## WHAT YOU ARE ASKED TO DO
Lines containing "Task": state how many there are in these entries, and write only that number.

Dataset entries:
---------------

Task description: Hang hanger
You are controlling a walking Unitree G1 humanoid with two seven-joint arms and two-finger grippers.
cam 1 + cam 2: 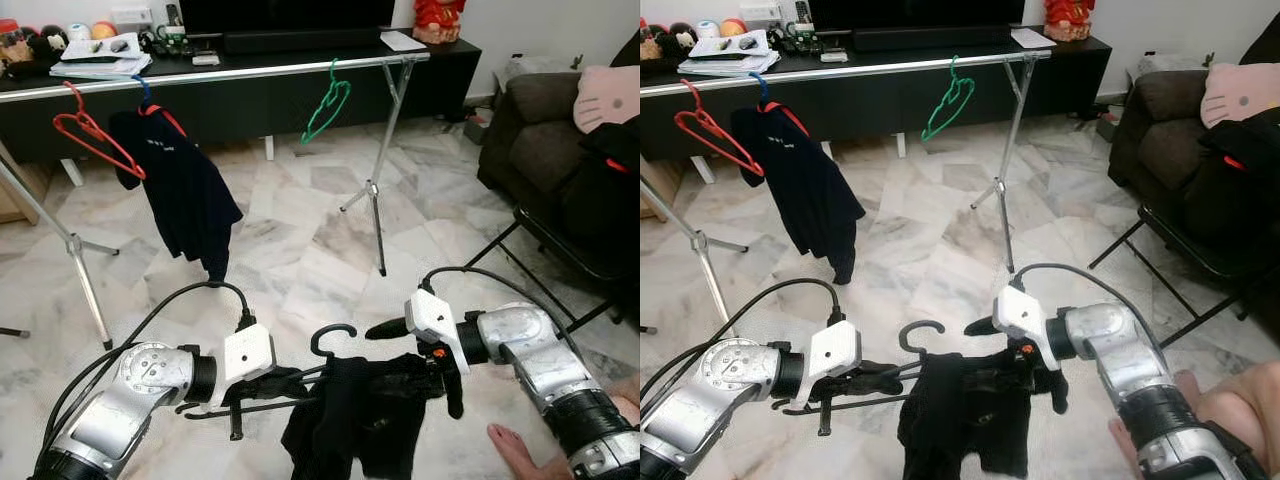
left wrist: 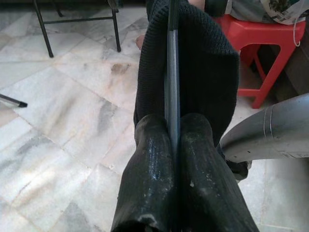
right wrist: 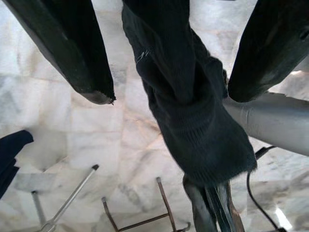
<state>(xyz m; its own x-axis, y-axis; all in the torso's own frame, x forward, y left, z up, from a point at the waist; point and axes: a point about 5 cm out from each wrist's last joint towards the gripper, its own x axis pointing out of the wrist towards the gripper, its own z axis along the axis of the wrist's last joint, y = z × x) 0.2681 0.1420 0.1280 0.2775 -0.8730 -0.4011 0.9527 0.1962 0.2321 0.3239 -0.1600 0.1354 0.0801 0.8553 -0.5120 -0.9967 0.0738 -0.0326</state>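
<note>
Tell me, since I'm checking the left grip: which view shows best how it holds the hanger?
The left wrist view: the left gripper is shut on the black hanger, with the dark garment draped over it. The eye views show the hanger's hook, and the right wrist view the garment between open fingers.

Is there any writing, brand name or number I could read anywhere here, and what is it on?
None can be read.
Navy shirt on the rail: a small pale mark on the chest, too small to read.
Papers on the TV bench: any print is too blurred to read.
Pink cushion on the sofa: a drawn cartoon face, no words.
</note>
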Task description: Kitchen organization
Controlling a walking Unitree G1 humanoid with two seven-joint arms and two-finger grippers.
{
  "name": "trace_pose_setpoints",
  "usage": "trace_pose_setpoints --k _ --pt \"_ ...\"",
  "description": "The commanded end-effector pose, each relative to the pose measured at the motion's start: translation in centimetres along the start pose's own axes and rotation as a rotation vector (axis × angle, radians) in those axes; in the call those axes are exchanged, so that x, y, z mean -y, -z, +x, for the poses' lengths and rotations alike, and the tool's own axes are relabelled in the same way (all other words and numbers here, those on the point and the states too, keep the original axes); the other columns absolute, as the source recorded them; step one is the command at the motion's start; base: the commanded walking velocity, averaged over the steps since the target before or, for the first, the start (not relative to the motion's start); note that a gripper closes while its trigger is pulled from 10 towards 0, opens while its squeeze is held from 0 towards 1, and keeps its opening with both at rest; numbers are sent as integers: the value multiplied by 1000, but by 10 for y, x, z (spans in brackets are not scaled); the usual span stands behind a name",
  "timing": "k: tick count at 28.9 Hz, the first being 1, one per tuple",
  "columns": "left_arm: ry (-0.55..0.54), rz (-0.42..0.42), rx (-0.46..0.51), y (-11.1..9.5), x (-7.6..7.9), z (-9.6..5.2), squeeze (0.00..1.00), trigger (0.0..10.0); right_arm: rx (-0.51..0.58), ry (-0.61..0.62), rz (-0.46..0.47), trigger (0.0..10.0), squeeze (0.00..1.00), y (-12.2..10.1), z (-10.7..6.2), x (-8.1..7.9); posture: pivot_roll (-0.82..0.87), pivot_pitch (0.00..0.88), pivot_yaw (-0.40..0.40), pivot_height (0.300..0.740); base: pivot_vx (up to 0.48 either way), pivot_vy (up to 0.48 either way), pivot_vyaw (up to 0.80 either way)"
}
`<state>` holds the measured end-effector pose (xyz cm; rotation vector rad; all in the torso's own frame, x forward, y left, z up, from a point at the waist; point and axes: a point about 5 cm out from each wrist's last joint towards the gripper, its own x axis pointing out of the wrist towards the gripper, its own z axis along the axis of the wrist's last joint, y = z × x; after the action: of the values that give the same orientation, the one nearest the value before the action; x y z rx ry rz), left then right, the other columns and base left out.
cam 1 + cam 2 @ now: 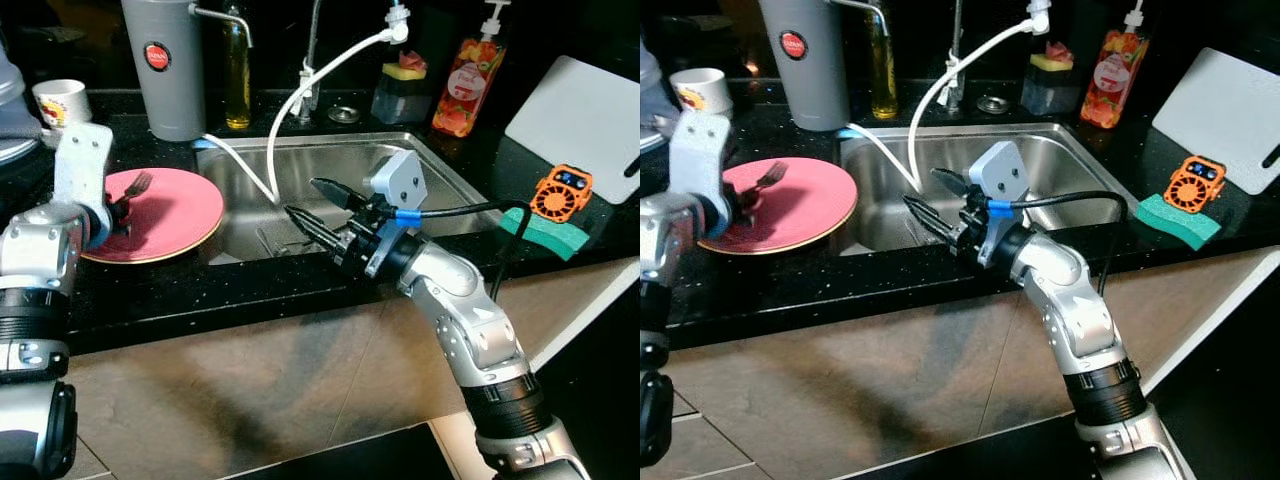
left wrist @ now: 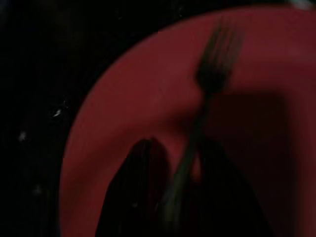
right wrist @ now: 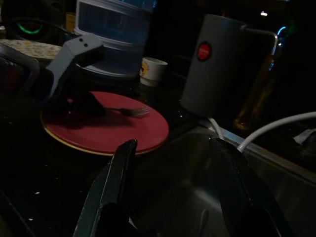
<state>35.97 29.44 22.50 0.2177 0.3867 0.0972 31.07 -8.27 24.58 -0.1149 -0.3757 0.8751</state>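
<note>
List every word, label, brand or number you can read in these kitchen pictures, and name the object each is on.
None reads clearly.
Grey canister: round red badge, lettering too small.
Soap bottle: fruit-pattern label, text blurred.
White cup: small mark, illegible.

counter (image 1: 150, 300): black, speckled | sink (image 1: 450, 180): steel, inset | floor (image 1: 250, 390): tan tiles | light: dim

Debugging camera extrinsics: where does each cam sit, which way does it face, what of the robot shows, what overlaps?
Left eye: head, down at sink and pink plate; both arms.
Right eye: stereo twin, same scene.
Left wrist: along left gripper, shut on fork over the plate.
Right wrist: along right gripper, open over the sink, facing plate, grey kettle and left arm.
Shared: all four see plate and fork.
</note>
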Motion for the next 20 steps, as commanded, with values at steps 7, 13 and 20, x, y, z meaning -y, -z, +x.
trace_pose_setpoints --k 7,13,20 --pt "-27 -48 -152 37 -10 5 0 0 -4 11 4 10000 0 0 -4 2 135 6 -42 740 0 0 0" --pt "12 -70 -121 30 -6 6 0 0 -1 16 3 10000 0 -1 -4 3 131 6 -42 740 0 0 0" --pt "48 -51 -3 0 3 3 0 0 5 23 3 10000 0 -2 -3 3 131 5 -40 740 0 0 0"
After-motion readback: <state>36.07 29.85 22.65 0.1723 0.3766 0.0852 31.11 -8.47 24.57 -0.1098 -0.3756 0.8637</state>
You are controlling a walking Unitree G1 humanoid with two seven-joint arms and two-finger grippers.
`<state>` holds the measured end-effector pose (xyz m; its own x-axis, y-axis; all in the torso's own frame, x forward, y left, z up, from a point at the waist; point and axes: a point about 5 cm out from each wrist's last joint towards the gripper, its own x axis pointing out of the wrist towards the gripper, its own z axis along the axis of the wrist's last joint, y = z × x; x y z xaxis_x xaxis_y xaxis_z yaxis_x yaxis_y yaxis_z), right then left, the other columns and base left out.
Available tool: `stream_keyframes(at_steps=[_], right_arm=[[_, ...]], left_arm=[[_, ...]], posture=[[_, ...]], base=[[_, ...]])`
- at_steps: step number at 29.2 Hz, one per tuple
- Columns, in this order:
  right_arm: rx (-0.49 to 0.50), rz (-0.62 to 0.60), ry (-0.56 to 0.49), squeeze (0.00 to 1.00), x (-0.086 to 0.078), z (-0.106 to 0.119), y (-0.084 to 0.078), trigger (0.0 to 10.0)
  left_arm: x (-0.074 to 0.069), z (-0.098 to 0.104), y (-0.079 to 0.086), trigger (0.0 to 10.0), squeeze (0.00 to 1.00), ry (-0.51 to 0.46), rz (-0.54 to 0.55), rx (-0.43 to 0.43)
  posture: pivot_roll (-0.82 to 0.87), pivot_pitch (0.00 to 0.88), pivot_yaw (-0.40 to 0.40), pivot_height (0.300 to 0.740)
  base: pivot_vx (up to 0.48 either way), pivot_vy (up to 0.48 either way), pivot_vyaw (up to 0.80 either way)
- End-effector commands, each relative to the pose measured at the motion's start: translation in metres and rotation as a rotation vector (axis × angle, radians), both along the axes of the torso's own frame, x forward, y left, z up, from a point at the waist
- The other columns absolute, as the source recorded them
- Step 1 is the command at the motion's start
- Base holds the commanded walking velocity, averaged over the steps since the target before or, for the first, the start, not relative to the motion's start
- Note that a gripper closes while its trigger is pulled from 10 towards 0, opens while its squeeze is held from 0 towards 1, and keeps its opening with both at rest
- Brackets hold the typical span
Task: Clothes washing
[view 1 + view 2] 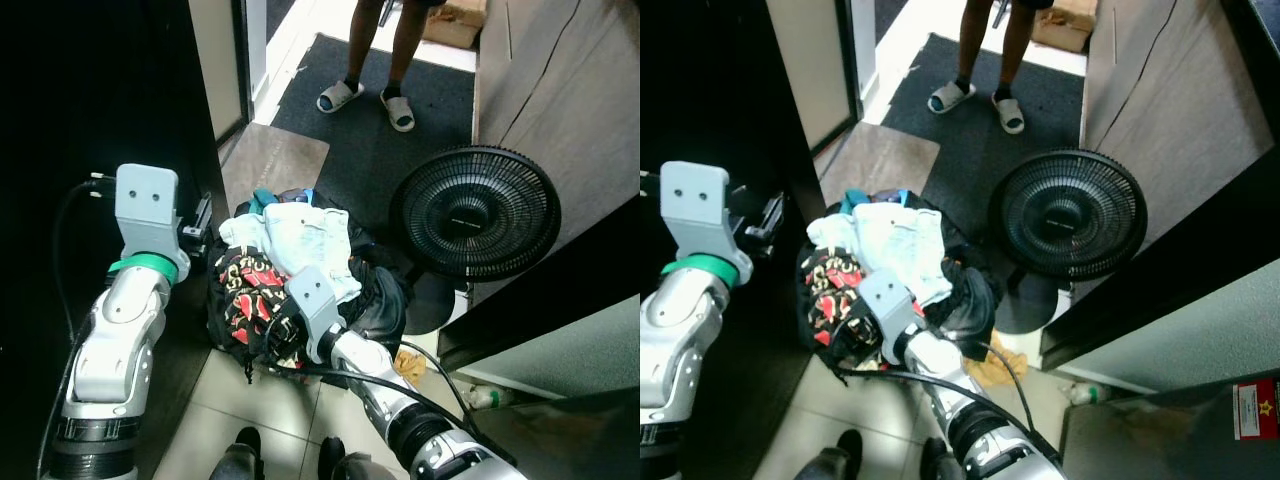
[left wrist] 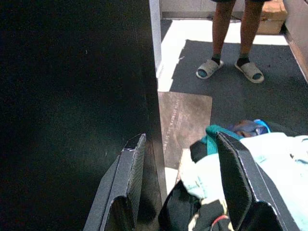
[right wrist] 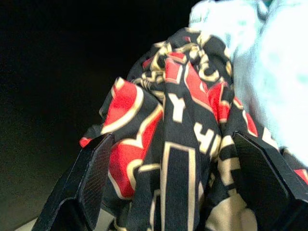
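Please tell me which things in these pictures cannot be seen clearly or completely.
- Laundry basket: buried under the clothes pile, head views.
- Person: cut off above the legs by the top edge.
- Dark area beside the left gripper: too dark in the left wrist view.
- Small item on the floor: too small.

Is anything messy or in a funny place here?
Yes. A heap of clothes sits right on the floor, with a black garment spilling toward the fan. A yellowish rag and a bottle lie loose on the tiles. The right end effector is open around a red-and-black garment.
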<state>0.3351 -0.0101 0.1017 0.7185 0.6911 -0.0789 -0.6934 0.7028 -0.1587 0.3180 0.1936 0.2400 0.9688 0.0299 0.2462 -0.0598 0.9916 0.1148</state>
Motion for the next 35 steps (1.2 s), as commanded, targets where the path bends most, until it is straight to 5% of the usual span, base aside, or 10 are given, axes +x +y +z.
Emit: stream_keyframes(at_steps=[1, 9, 10, 14, 15, 16, 17, 35], right_arm=[[0.007, 0.013, 0.058, 0.0, -0.008, -0.01, 0.008, 10.0], [-0.024, -0.035, 0.159, 0.0, -0.007, -0.023, 0.006, 10.0], [-0.044, -0.056, 0.179, 0.0, -0.006, -0.025, 0.004, 7.6], [-0.044, -0.056, 0.179, 0.0, -0.006, -0.025, 0.004, 7.6], [-0.06, -0.075, 0.19, 0.0, -0.005, -0.027, 0.001, 1.2], [-0.06, -0.075, 0.19, 0.0, -0.005, -0.027, 0.001, 1.2], [-0.062, -0.092, 0.194, 0.0, -0.004, -0.028, -0.003, 0.0], [0.053, -0.145, 0.123, 0.0, 0.009, -0.01, -0.015, 0.0]], left_arm=[[-0.003, -0.007, 0.001, 10.0, 0.0, 0.028, 0.001, -0.007], [-0.016, -0.01, 0.006, 10.0, 0.0, 0.062, 0.026, 0.007], [-0.017, -0.01, 0.006, 10.0, 0.0, 0.065, 0.028, 0.008], [-0.017, -0.01, 0.006, 10.0, 0.0, 0.065, 0.028, 0.008], [-0.018, -0.01, 0.006, 10.0, 0.0, 0.07, 0.031, 0.01], [-0.018, -0.01, 0.006, 10.0, 0.0, 0.07, 0.031, 0.01], [-0.019, -0.01, 0.007, 10.0, 0.0, 0.074, 0.035, 0.012], [-0.019, -0.011, 0.005, 10.0, 0.0, 0.107, 0.035, 0.007]], posture=[[0.27, 0.396, -0.04, 0.74], [0.29, 0.433, -0.04, 0.74], [0.3, 0.437, -0.042, 0.74], [0.3, 0.437, -0.042, 0.74], [0.31, 0.437, -0.042, 0.74], [0.31, 0.437, -0.042, 0.74], [0.31, 0.437, -0.042, 0.74], [0.28, 0.406, -0.036, 0.74]], base=[[0.0, 0.0, 0.0], [0.0, 0.0, 0.0], [0.0, 0.0, 0.0], [0.0, 0.0, 0.0], [0.0, 0.0, 0.0], [0.0, 0.0, 0.0], [0.0, 0.0, 0.0], [0.0, 0.0, 0.0]])
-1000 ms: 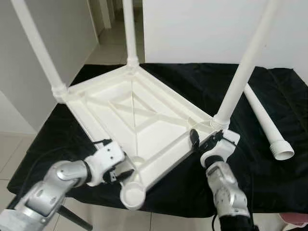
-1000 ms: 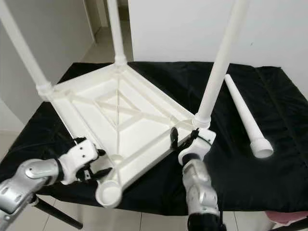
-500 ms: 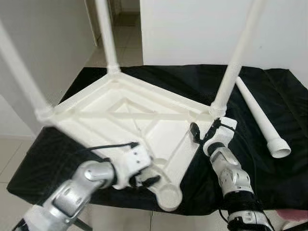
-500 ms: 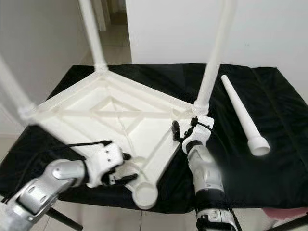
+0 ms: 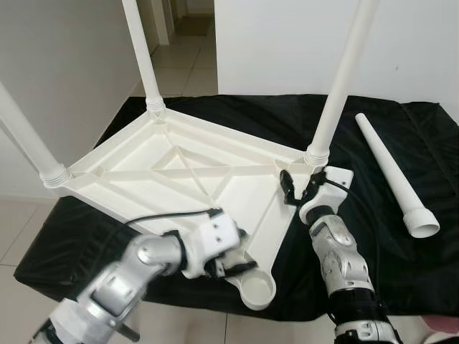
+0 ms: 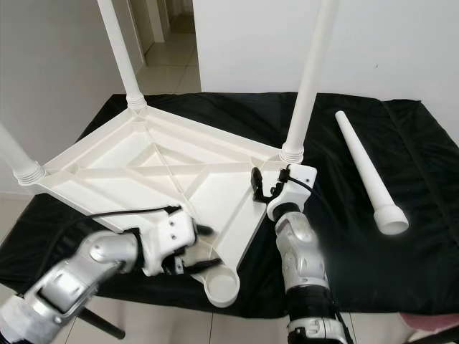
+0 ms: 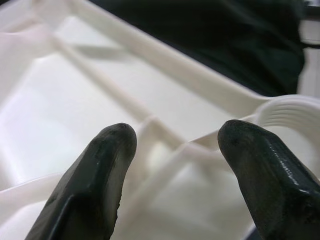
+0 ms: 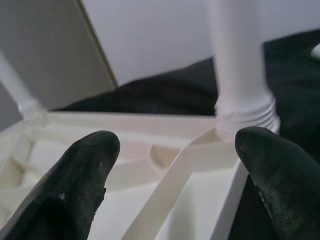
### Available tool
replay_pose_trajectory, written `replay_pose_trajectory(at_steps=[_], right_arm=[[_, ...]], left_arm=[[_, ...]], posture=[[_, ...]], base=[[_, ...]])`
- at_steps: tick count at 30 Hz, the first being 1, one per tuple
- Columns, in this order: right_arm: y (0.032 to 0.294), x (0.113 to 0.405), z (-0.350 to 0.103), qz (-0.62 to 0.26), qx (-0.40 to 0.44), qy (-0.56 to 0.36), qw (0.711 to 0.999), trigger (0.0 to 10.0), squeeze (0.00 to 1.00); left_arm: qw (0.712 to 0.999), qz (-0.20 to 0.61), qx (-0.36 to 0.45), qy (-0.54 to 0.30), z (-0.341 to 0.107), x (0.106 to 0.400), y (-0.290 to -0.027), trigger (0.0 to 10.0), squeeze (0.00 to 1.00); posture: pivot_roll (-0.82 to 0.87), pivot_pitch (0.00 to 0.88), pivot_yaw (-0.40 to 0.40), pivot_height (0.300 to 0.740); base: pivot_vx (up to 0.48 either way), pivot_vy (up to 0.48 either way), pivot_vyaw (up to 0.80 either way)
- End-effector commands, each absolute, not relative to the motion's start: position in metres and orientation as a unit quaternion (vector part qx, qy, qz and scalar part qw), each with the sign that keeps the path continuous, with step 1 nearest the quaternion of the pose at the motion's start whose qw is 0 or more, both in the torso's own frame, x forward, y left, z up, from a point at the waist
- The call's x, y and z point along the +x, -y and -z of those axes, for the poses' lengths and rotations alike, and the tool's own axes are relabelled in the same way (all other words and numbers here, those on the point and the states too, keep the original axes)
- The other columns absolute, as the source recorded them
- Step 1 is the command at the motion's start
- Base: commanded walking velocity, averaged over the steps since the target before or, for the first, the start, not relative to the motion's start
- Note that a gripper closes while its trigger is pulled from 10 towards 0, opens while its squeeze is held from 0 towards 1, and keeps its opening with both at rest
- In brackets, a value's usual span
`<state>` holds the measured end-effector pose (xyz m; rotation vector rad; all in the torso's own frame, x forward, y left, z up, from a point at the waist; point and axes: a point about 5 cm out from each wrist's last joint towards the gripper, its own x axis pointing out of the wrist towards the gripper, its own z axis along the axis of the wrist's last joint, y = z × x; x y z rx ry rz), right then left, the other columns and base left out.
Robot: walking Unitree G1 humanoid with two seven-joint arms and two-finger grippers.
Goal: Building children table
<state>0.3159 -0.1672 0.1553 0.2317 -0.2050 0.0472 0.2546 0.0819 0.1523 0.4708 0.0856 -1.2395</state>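
Upturned table [image 5: 179,172], legs cropped above, both grippers [image 5: 233,261] [image 5: 297,188] spread at its rim.

White tabletop [image 6: 154,172] lying upside down on the black-draped surface [image 6: 344,236], ribs facing up. Three legs standing up from its corners: far leg [image 6: 116,50], right leg [image 6: 308,79], left leg [image 6: 16,161] partly cut off by the frame edge. Near corner socket [image 6: 221,286] sitting empty, hanging by the surface's front edge. Fourth leg [image 6: 367,174] lying loose on the cloth, well apart to the right, wide end toward the camera. Left pincer [image 6: 195,249] reaching at the tabletop's near rim just beside the empty socket, fingers apart. Right pincer [image 6: 261,188] sitting at the corner by the right leg's base, fingers spread around the rim. Tiled floor [image 6: 161,72] showing beyond.
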Motion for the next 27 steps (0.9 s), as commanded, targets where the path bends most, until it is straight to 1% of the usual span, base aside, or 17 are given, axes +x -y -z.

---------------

## OUTPUT FOR THIS EXERCISE
3